Peter Hardacre was a well known member of the Parliamentary Press Gallery, held in high regard, particularly among colleagues in Canberra. He served for five years as a member of the Canberra branch committee of the Australian Journalists Association between 1967 and 1972 and was president of the photographers' section in the ACT for two years between 1967 and 1969. He died at the age of 41, in 1979.

Hardacre is best known for his (now disputed) role in taking the picture of the ALP’s ‘36 faceless men’ outside Canberra’s Hotel Kingston in March 1963. Journalist Alan Reid and Hardacre caught Labor leaders Arthur Calwell and Gough Whitlam standing outside the hotel while important political deliberations were going on inside. Subsequent research suggests that even though Hardacre has gone down in history as the photographer, he may not, in fact, have taken the picture. According to Ross Fitzgerald, the most likely candidate was a friend of Reid's, Vladimir Paral (now deceased), who was not a professional press photographer but an amateur who worked as a scientific photographer at the John Curtin School of Medical Research.

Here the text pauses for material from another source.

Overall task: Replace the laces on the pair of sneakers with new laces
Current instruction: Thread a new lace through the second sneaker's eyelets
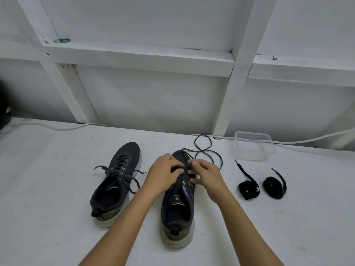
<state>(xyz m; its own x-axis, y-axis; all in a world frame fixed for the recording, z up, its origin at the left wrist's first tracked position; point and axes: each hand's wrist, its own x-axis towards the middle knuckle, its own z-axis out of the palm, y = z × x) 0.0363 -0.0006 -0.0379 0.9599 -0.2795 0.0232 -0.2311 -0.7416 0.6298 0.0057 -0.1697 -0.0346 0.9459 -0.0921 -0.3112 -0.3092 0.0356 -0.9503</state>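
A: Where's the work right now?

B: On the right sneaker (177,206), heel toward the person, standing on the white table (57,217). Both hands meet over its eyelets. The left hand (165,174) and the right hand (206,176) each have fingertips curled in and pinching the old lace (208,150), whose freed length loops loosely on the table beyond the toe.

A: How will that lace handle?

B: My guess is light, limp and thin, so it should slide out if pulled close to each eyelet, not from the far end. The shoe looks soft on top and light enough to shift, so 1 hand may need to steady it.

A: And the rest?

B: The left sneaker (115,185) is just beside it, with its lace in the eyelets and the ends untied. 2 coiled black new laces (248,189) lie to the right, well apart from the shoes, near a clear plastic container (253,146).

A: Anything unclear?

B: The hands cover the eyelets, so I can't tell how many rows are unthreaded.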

Whether the snapper was Hardacre or Paral, the result was five damaging photographs that appeared in Sydney's Daily Telegraph on Friday, March 22, 1963.The implication was that those inside were determining policy rather than the elected leaders. It is said that this interpretation contributed to Labor's loss in the ensuing election, and thus ‘helped change the course of Australia's political history.’